Architizer News
City and Rudin Agree to Build AIDS Memorial at Triangle Park
March 15, 2012

“Infinite Forest” by studio a + i
Yesterday, the City Council and the Rudin Management Company brokered a deal that calls for the construction of a prominent AIDS memorial at Triangle Park opposite the former St. Vincent’s Hospital, the greatest symbol of the epidemic that swept New York in the 1980s. The agreement, which included several other concessions such as the Rudins’ pledge to reduce the number of luxury apartments it plans to build on the site and to fund art education in the area, will not, however, sponsor the large scale plans envisioned by the AIDS Memorial Park entries. Instead, the parties will likely move forward with M. Paul Friedberg & Partners’ original, Rudin-approved park plan, which functioned more as an open public space than a memorial.

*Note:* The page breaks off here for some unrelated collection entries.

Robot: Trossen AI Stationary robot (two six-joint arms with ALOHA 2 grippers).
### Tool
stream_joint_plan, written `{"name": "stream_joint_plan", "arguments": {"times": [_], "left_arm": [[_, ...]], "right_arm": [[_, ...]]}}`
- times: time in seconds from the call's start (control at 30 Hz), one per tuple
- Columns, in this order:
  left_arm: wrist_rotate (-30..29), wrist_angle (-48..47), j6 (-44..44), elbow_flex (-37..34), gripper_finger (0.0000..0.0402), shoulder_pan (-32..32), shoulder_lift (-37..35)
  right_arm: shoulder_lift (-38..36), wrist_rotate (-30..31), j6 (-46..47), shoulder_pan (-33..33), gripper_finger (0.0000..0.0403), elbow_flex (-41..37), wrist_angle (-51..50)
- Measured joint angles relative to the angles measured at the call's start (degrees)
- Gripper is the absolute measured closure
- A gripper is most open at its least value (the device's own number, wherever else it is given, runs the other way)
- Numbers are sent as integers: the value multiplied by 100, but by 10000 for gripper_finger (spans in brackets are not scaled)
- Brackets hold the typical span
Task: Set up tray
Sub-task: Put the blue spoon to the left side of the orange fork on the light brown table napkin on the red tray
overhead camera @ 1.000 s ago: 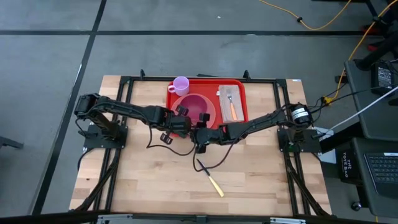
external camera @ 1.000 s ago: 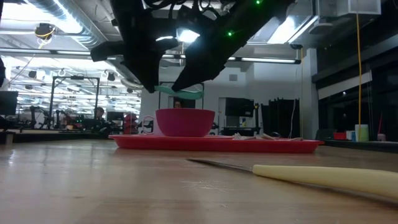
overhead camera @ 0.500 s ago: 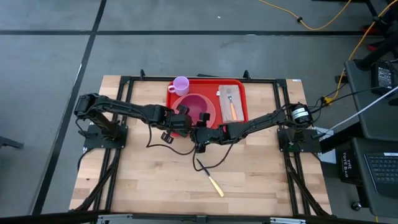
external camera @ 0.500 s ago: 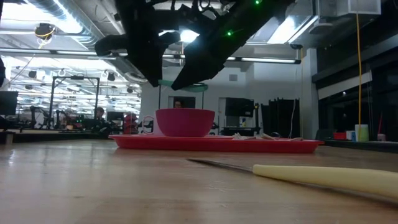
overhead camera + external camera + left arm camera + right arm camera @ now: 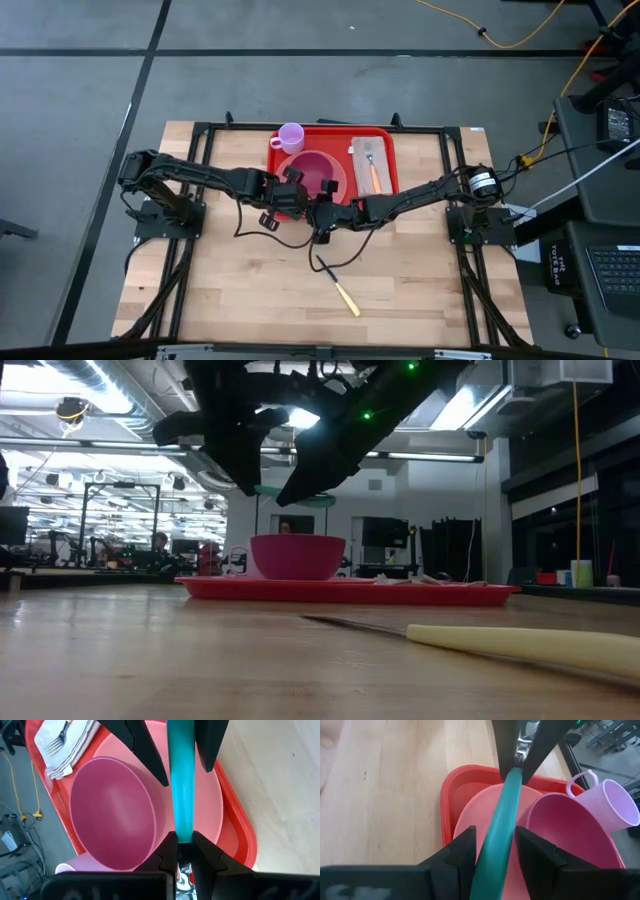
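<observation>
above the tray [image 5: 385, 187], left gripper [image 5: 184, 841] pinching teal handle [image 5: 180, 785], right gripper [image 5: 495, 851] loose around it

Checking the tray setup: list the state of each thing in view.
Tray: flat on the table, loaded.
Bowl: upright on the plate.
Plate: flat in the tray.
Mug: upright, tray corner.
Fork: on the napkin.
Teal utensil: between both grippers, above the plate.
Knife: on the table, off the tray.

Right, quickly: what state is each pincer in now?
Left pincer: shut on the teal-handled utensil.
Right pincer: open, astride that same handle.
</observation>
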Motion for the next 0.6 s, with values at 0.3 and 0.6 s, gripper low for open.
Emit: {"name": "stream_joint_plan", "arguments": {"times": [0.3, 0.6], "left_arm": [[48, 0, -131, 0, 385, 0, -7], [68, 15, -286, 2, 385, 0, -7]], "right_arm": [[0, 195, 91, 0, 264, 0, 89], [0, 301, 144, 0, 294, 0, 105]]}}
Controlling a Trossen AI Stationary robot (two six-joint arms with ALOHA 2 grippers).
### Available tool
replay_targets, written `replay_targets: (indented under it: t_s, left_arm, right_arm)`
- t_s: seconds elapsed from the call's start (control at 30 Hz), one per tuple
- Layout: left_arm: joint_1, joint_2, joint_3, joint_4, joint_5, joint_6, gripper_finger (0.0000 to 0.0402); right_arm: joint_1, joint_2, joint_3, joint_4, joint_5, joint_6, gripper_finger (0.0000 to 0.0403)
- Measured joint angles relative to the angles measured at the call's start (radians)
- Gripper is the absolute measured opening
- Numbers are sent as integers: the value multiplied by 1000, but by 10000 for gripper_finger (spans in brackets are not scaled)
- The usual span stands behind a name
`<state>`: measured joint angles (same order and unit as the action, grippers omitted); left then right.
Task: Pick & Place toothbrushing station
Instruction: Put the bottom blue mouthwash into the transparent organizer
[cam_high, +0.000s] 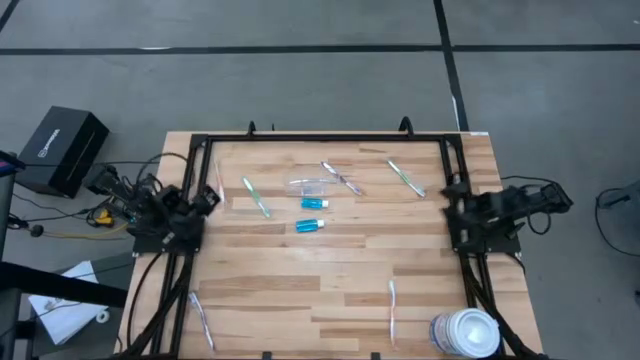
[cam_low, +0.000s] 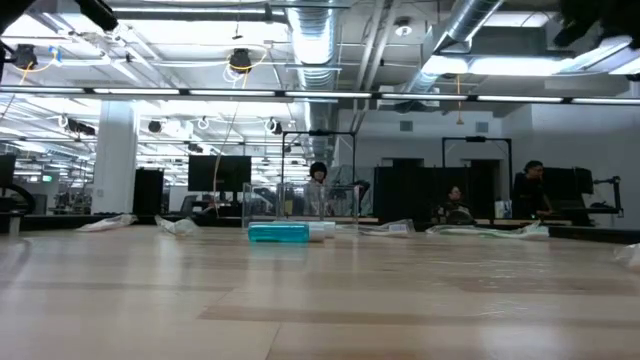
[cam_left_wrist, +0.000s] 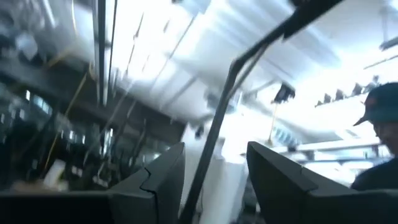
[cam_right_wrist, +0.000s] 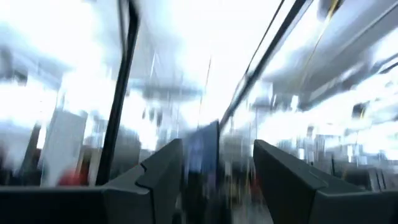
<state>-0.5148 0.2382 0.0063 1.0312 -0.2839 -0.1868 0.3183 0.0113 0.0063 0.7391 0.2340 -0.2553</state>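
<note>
A small clear plastic container (cam_high: 311, 186) lies on the wooden table (cam_high: 330, 290) at the far middle. Two blue-teal toothpaste tubes (cam_high: 314, 204) (cam_high: 310, 226) lie just near of it; one tube shows in the low view (cam_low: 280, 232). Several thin toothbrushes lie flat: green ones (cam_high: 256, 197) (cam_high: 406, 179), a pink one (cam_high: 342, 177), pale ones near the front (cam_high: 201, 320) (cam_high: 392, 309). My left gripper (cam_left_wrist: 214, 171) is open and empty at the table's left edge, pointing up at the ceiling. My right gripper (cam_right_wrist: 217, 168) is open and empty at the right edge, also pointing up.
A large white round tub (cam_high: 466, 333) stands at the near right corner. A black frame (cam_high: 330, 140) runs along the table's far edge and sides. A black box (cam_high: 62, 150) sits off the table at the left. People show in the room beyond (cam_low: 318, 188).
</note>
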Motion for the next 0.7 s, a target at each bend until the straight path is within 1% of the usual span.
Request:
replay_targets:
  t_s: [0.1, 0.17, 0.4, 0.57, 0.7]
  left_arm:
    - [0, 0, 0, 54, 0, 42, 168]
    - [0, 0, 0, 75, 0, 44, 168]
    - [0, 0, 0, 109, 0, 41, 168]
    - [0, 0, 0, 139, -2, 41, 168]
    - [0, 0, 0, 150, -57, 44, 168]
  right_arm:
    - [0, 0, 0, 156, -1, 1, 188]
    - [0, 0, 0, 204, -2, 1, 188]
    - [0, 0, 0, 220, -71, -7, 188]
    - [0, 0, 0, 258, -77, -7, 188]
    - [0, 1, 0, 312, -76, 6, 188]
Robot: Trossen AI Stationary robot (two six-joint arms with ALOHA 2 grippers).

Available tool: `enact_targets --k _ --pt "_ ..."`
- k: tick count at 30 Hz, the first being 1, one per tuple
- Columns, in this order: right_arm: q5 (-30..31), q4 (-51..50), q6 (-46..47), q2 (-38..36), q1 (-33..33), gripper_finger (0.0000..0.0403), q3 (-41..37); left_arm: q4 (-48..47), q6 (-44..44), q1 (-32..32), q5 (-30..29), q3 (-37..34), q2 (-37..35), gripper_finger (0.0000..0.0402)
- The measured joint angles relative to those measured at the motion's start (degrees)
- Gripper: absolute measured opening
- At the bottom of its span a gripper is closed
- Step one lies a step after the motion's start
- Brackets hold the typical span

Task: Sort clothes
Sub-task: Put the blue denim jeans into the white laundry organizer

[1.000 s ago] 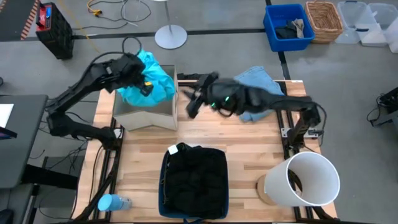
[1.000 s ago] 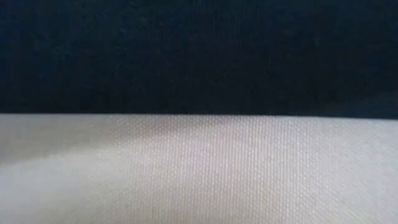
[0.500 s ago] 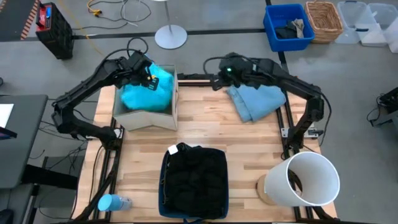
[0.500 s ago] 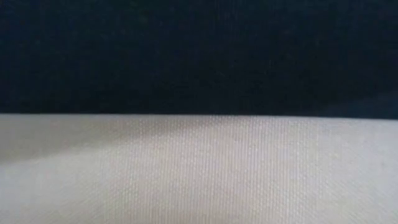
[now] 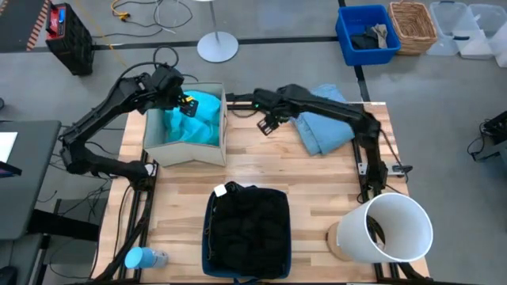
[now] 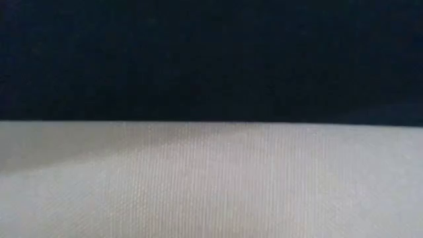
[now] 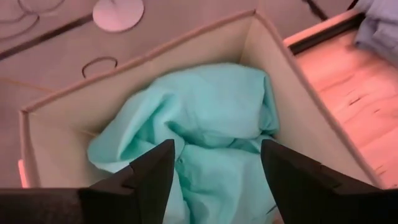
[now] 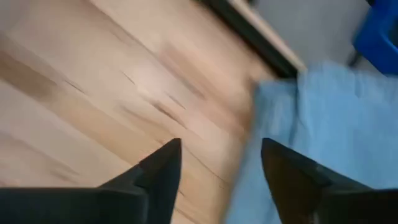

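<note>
Directly under the left gripper [image 7: 214, 171], whose 2 fingers stand wide apart and hold nothing, the teal garment [image 7: 205, 130] lies bunched inside the beige bin [image 5: 207, 149]; in the high view that gripper [image 5: 184, 103] hovers over the bin's far side with the teal garment [image 5: 194, 119] filling most of it. That piece looks sorted and let go

Just beside the right gripper [image 8: 221, 168], on its outer side, the light blue garment [image 8: 323, 137] lies loosely folded on the bare table [image 8: 93, 81]; the fingers are spread wide and empty, over wood, not on cloth. From above, the right gripper [image 5: 268, 120] sits between the bin and the light blue garment [image 5: 325, 119], close to the garment's edge but apart from it

Farther off, toward the near table edge, the black garment [image 5: 247, 229] fills a dark bin [image 5: 207, 237], so it seems placed too. A white tub [image 5: 388, 229] stands at the table's near right corner with something dark barely showing inside; whether that is the charcoal denim I cannot tell. The low view is blocked by cloth

My reading: 2 garments are settled, perhaps 3, and the light blue one, lying outside any bin, is the clearest work left
</note>
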Motion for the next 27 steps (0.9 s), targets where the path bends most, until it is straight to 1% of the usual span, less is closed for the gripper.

Following the results of the grassroots campaign for a proper AIDS memorial, led by organizers Christopher Tepper and Paul Kelterborn, and yesterday’s announcement, Friedberg will instead incorporate aspects of studio a + i‘s winning proposal, “Infinite Forest“, which bounded the 16,000 square-foot park with long walls faced with slate to the exterior and mirrors on the interior to create a central contemplative room populated with slender white birch trees. It’s certain that key components of the plan, such as the underground museum, will be scrapped so as to ensure that, as City Council Speaker Christine Quinn commented, “this memorial fit seamlessly into the overall design of the park.” Despite these setbacks, Tepper and Kelterborn are proud of the coalition’s achievement and hope that the design process will continue to explore the concepts of some of the competition’s strongest entries which “will inspire and inform us as we move forward to design and build New York City’s first significant AIDS memorial.”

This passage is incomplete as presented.